Kenting
"Kenting es adonde van los taiwaneses a recordar que su isla es tropical, no solo templada."
La punta sur de Taiwán con playas bordeadas de coral, avistamiento de ballenas y una actitud de verano permanente.
El aire cambia en algún punto cerca de Fangliao. La autopista se estrecha, las montañas se aplanan en matorrales, y de repente la luz tiene esa calidad particular y desteñida — demasiado brillante, casi de alta mar — que te indica que la latitud ha cambiado aunque el mapa insista en que sigues en la misma isla. Para cuando llegamos a Kenting propiamente dicha, pasando las filas de puestos de alquiler de scooters y el primer olor a calamar a la brasa que venía de la Kenting Road, yo había dejado de pensar en Taipéi por completo.
El parque nacional como ser vivo
El Parque Nacional de Kenting es el más antiguo de Taiwán y, dependiendo de lo que uno busque, el más malentendido. Las familias taiwanesas vienen por los complejos de playa de Nanwan; los surfistas se desvían hacia Big Bay. Nosotros pasamos nuestra primera mañana en el Parque de Longpan, la pradera sobre el acantilado en el extremo oriental del parque donde el lado del Pacífico y el lado del estrecho de Taiwán casi se tocan. El viento allí es constante y casi combativo — Lia tuvo que sujetarse el sombrero con ambas manos — y la hierba se dobla en largas olas plateadas hacia un mar tan incansablemente azul que parecía mejorado digitalmente. Abajo, las plataformas de coral emergen con la marea baja, picadas y de un marrón anaranjado como terracota antigua.
El snorkel frente al puerto de Houbihu me sorprendió. Esperaba visibilidad turbia y coral triste y blanqueado. Lo que encontré en cambio fue un jardín de coral genuinamente intacto como para desorientar — peces loro del tamaño de un antebrazo, damiselas en amarillo neón, una tortuga marina moviéndose con esa autoridad parsimoniosa que parecen poseer todas. Salí a la superficie y no dije nada por un momento. A veces el mundo submarino necesita unos segundos de silencio por encima.
La Kenting Road de noche
El mercado nocturno de la Kenting Road es ruidoso, fluorescente y vale completamente la pena. Me comí media mazorca de maíz a la brasa untada con lo que el vendedor llamaba “salsa de mantequilla” — más parecida a un glaseado de miso endulzado — y luego un cuenco de almejas a la parrilla abiertas al vapor con ajo y vino de arroz en una mesa plegable fuera de una tienda que vendía flamencos inflables. Nadie parecía encontrar nada de esto incongruente. Esto es el sur de Taiwán: placer sin disculpas.

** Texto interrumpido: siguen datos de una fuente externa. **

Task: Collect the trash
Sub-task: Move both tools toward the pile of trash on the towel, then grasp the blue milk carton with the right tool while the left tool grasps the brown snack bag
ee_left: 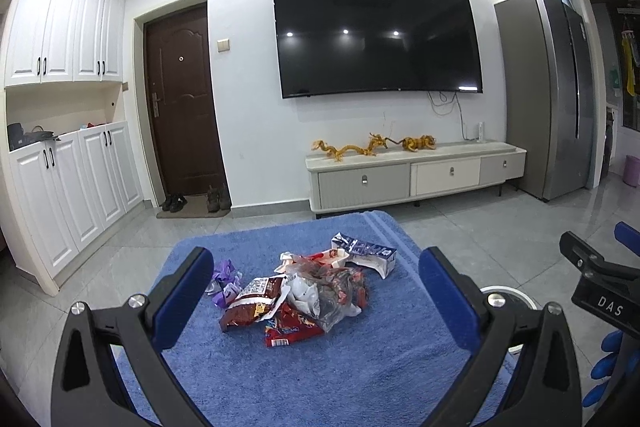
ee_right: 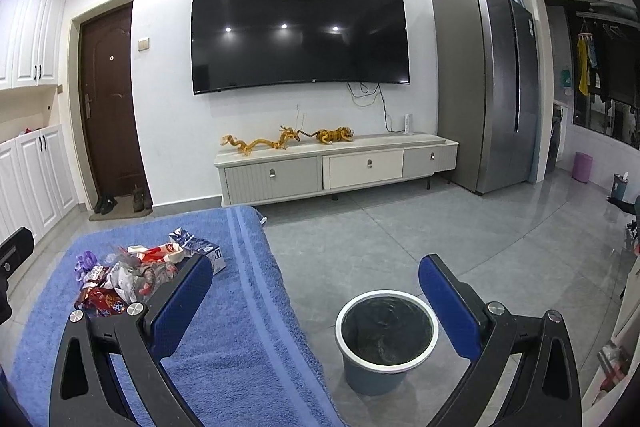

El arroz con cerdo asado en un pequeño local cerca del cruce del 7-Eleven fue la mejor versión de lu rou fan que encontré en todo el país. Volví a la mañana siguiente y lo pedí de desayuno, lo que el dueño reconoció con un lento y satisfecho asentimiento de cabeza.
La luz del sur
En la hora antes de la puesta de sol, el promontorio de Maobitou — Maoluanshan en su punta — adquiere el color del ámbar antiguo. Nos sentamos en las rocas y vimos regresar los barcos de pesca por el canal entre Taiwán y los arrecifes exteriores de la Península de Hengchun. Geográficamente hablando, tenía la sensación de estar al final de algo. La siguiente masa de tierra hacia el sur son las Filipinas.
Cuando ir: De octubre a abril, después de que la temporada de tifones se retire y antes de que los picos de turismo de verano lleguen. Marzo y abril traen días secos y cálidos con suficiente viento como para mantener la visibilidad del snorkel bien nítida.